### DIRECTIONS
Look through the lines below for the word "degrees", and copy every line that has it.

[Records drawn from a dataset]
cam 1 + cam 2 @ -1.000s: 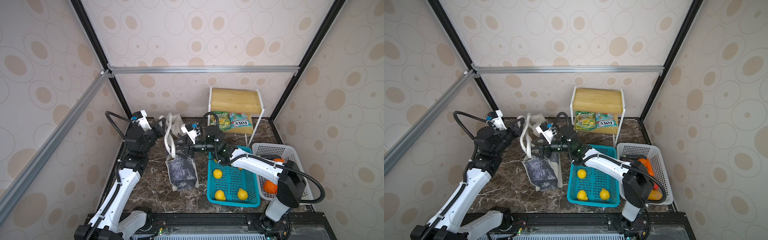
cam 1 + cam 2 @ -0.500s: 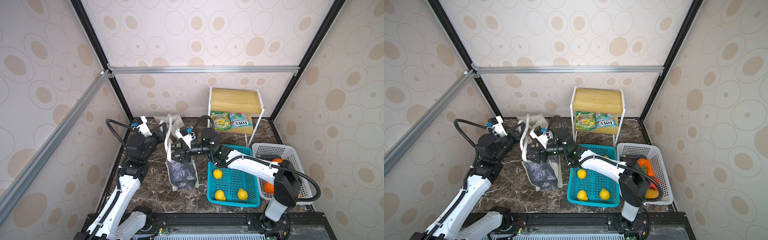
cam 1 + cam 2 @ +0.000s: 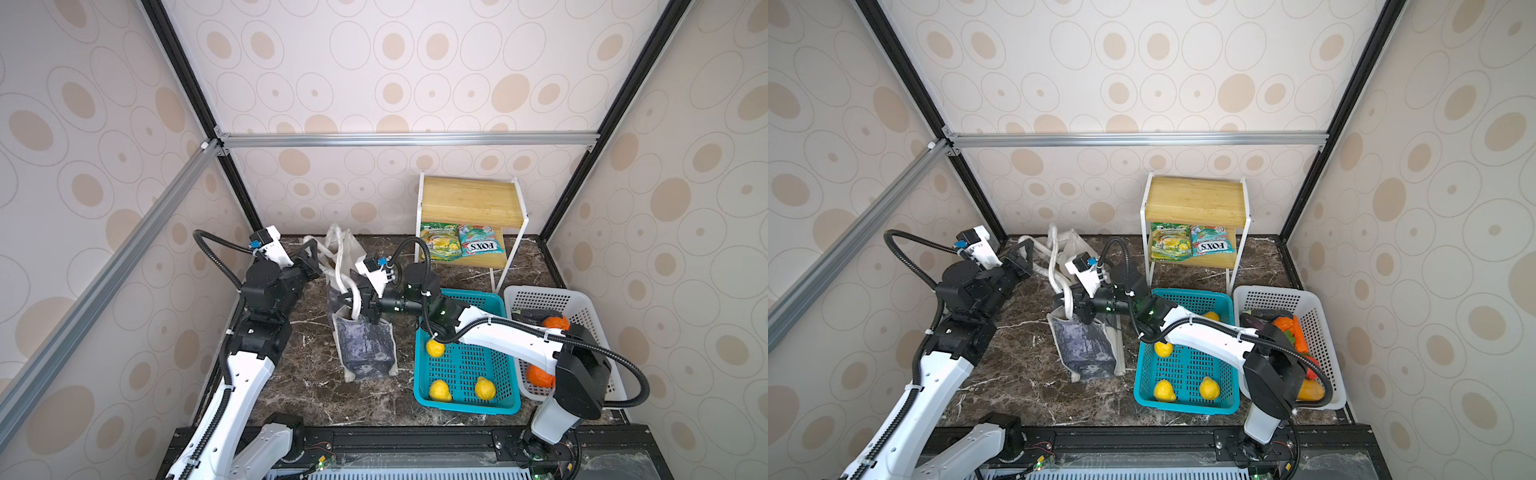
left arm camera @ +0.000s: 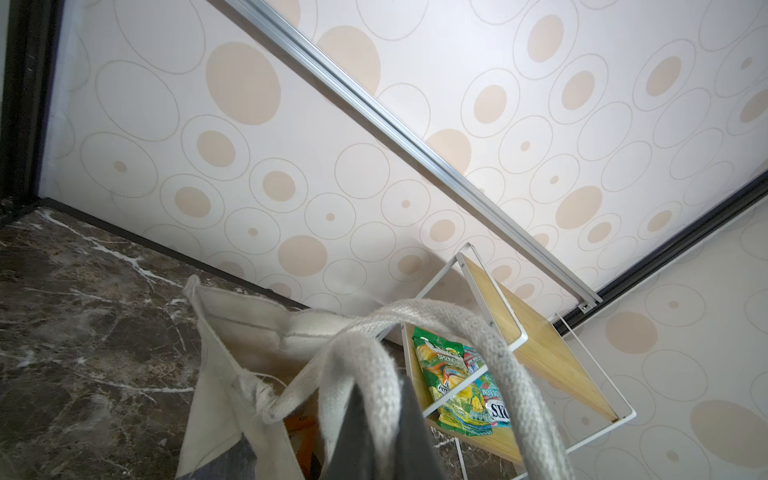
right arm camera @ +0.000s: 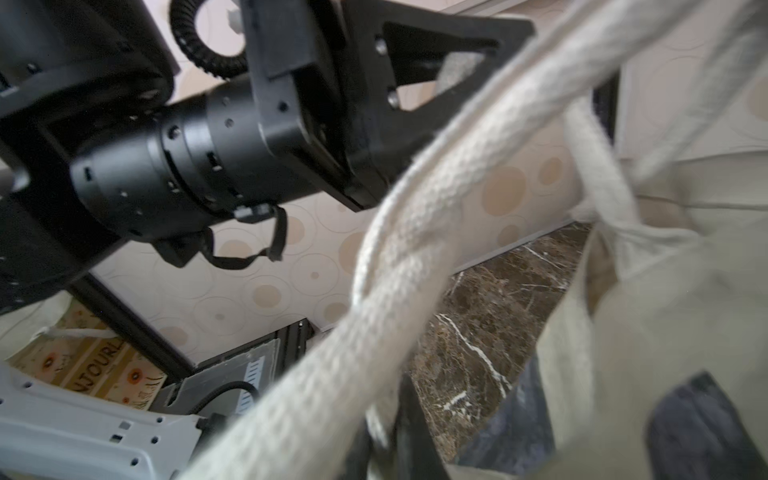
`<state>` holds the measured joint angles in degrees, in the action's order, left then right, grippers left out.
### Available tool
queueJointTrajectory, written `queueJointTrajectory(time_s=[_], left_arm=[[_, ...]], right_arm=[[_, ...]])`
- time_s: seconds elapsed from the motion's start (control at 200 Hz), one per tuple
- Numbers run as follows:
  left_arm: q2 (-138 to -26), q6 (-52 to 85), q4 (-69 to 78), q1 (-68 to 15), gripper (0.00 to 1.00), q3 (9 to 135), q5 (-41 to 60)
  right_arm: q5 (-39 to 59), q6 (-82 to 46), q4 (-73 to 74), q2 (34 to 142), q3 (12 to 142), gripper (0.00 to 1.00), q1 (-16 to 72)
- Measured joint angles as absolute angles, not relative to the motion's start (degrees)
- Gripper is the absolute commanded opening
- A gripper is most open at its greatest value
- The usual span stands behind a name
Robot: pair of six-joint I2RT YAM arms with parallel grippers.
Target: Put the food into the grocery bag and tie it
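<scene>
The grocery bag (image 3: 363, 347) (image 3: 1086, 345) stands on the dark marble floor, off-white with a grey-blue panel, and an orange item (image 4: 303, 428) shows inside it. My left gripper (image 3: 322, 262) (image 4: 380, 415) is shut on one thick white rope handle (image 4: 478, 332), held up behind the bag. My right gripper (image 3: 351, 307) (image 5: 390, 432) is shut on the other rope handle (image 5: 415, 249) just above the bag's mouth. Two candy packets (image 3: 459, 247) lie on the lower shelf. Yellow fruit (image 3: 434, 348) sits in the teal basket, and orange produce (image 3: 555, 322) in the white one.
A teal perforated basket (image 3: 465, 409) stands right of the bag, with a white basket (image 3: 544, 297) beside it. A wooden shelf rack (image 3: 469, 199) with a white frame stands at the back right. Black frame posts and walls close in the floor.
My right gripper has moved left to the rope handle and shut on it. The left arm has sunk a little, still holding its handle.
</scene>
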<state>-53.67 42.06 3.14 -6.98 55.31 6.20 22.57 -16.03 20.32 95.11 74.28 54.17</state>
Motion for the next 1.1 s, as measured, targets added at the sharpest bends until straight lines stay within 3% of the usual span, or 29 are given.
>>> queueJointTrajectory(time_s=[0.485,0.69,0.925,1.1], left_arm=[[-55.40,44.42,0.40,14.48,0.00,56.75,20.67],[-56.16,46.94,0.80,18.26,0.00,56.60,25.78],[-56.14,48.18,1.54,21.54,0.00,54.48,29.52],[-55.96,48.75,1.52,24.60,0.00,52.64,34.54]], right_arm=[[-2.92,-21.91,3.70,95.31,82.46,0.00,55.42],[-12.27,-27.49,2.96,96.75,83.57,0.00,56.03],[-12.05,-34.50,12.75,95.83,76.79,0.00,54.72],[-5.63,-41.41,23.62,93.08,68.42,0.00,51.22]])
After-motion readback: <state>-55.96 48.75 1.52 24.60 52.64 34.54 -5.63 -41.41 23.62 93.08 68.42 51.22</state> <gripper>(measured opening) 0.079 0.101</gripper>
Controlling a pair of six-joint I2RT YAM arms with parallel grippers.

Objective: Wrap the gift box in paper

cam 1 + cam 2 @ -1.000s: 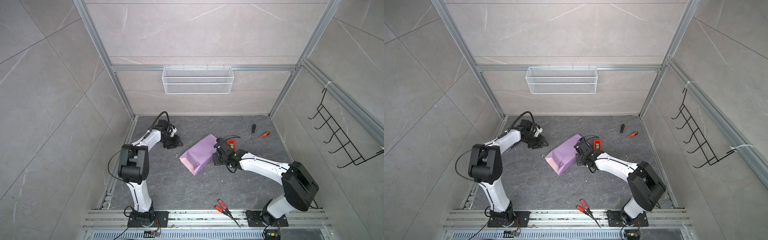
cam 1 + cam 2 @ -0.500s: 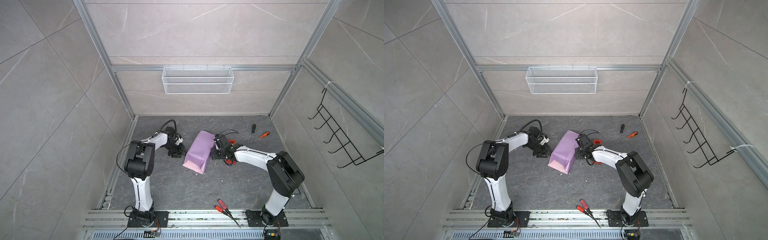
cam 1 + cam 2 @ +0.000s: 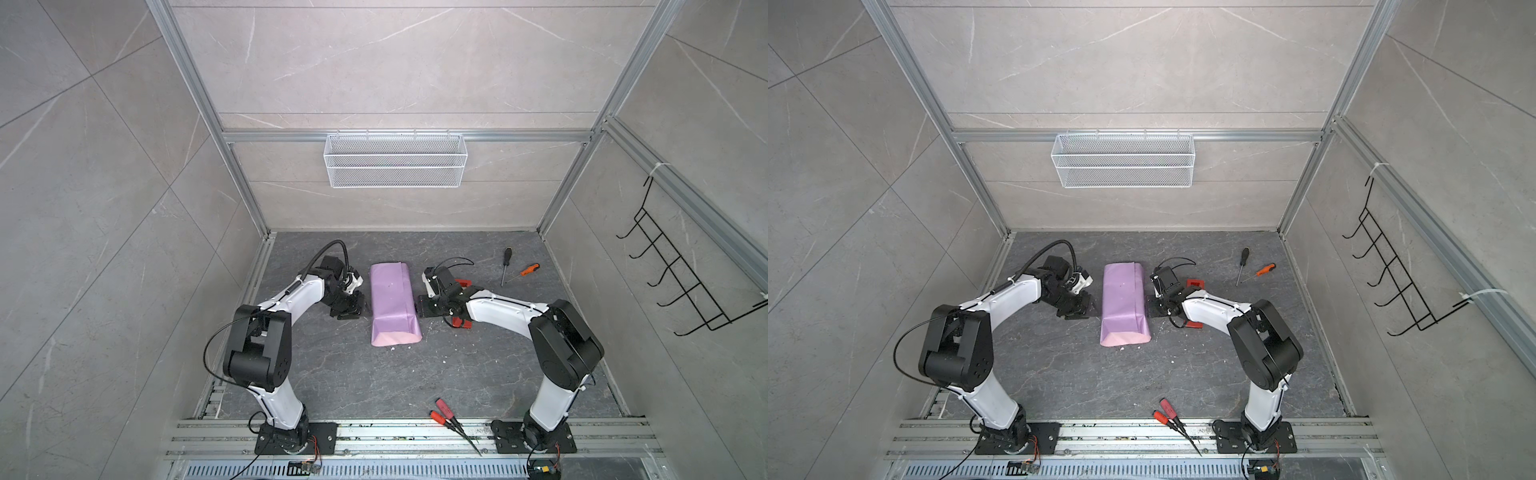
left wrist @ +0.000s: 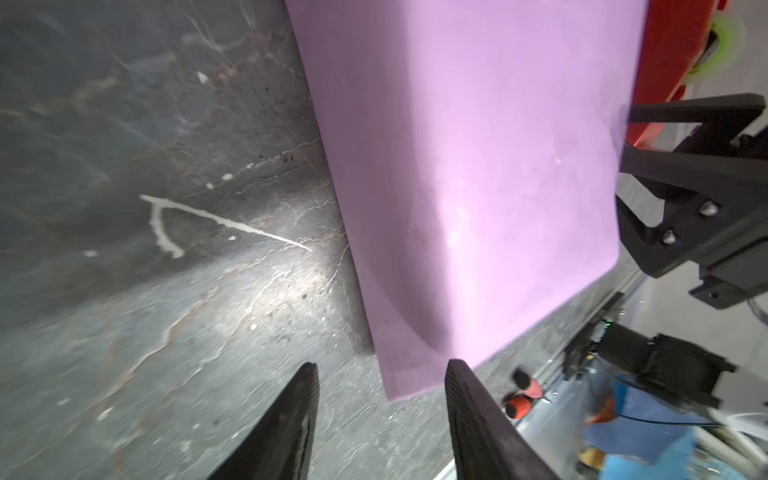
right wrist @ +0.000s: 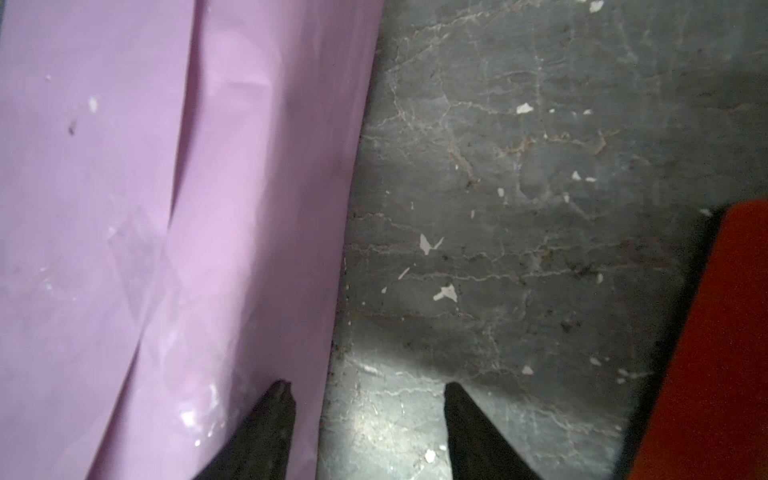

### EXERCISE OUTPUT
`<state>` holds the measured joint angles in degrees, in the action's order, left then right, grippers left out.
- Measured joint angles as absolute angles, not relative to the motion's start (degrees)

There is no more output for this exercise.